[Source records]
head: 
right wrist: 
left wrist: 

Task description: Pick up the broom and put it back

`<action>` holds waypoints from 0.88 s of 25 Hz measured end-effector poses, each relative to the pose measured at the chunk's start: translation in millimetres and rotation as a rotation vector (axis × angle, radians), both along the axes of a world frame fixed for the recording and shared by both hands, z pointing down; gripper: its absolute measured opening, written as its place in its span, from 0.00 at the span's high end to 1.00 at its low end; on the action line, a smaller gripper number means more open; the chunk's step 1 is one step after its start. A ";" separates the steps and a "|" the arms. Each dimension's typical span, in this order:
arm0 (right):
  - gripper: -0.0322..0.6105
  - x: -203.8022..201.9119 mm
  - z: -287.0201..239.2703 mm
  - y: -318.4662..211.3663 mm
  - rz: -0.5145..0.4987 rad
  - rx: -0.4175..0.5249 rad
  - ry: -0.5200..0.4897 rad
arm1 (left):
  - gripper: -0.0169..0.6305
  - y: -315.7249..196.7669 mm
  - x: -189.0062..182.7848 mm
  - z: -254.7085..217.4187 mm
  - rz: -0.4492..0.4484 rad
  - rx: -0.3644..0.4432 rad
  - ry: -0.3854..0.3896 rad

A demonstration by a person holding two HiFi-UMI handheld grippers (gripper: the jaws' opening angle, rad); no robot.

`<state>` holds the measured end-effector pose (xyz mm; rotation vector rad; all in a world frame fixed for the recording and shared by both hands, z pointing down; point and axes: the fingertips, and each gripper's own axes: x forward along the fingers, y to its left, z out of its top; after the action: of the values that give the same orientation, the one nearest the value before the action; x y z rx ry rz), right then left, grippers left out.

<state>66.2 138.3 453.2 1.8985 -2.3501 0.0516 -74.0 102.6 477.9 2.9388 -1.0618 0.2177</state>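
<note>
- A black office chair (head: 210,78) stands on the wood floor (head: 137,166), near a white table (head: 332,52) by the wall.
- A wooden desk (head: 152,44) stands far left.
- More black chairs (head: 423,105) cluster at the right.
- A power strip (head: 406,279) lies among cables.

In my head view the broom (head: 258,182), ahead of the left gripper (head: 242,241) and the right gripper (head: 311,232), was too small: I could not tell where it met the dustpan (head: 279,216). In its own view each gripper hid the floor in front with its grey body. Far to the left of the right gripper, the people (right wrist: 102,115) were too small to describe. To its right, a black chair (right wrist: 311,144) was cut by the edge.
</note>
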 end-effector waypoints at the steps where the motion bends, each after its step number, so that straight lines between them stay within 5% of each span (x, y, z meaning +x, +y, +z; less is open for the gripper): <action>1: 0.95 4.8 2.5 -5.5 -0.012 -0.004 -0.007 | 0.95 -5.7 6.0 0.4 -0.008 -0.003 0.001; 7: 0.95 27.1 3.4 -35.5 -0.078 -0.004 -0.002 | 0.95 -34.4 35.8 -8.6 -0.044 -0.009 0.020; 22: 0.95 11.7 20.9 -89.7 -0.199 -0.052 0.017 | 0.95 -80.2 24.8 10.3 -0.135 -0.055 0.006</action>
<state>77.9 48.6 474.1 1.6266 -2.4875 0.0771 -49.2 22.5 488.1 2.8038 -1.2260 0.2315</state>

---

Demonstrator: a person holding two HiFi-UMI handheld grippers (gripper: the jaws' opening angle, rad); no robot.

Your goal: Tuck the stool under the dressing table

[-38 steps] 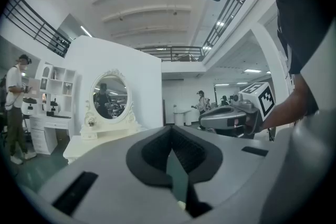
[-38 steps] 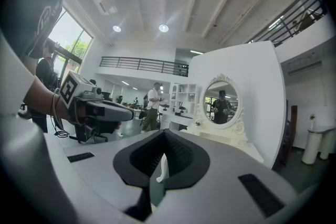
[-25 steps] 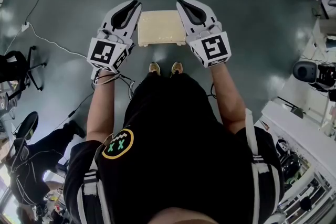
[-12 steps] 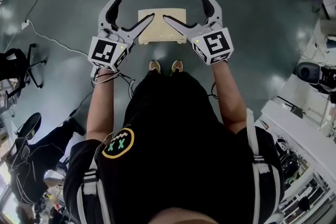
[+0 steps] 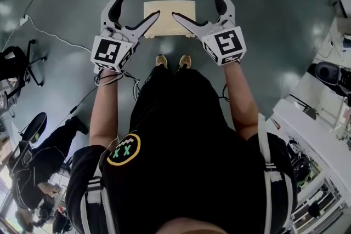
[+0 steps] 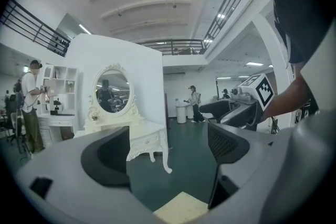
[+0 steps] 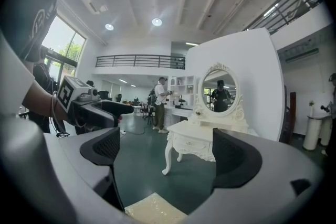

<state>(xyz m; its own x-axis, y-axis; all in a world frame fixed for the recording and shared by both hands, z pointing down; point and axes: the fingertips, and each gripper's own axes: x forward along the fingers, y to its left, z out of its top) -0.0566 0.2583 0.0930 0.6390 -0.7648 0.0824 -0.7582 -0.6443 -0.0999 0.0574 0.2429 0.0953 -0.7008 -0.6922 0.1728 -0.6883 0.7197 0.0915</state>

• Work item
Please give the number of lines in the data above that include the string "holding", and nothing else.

• Answer section
2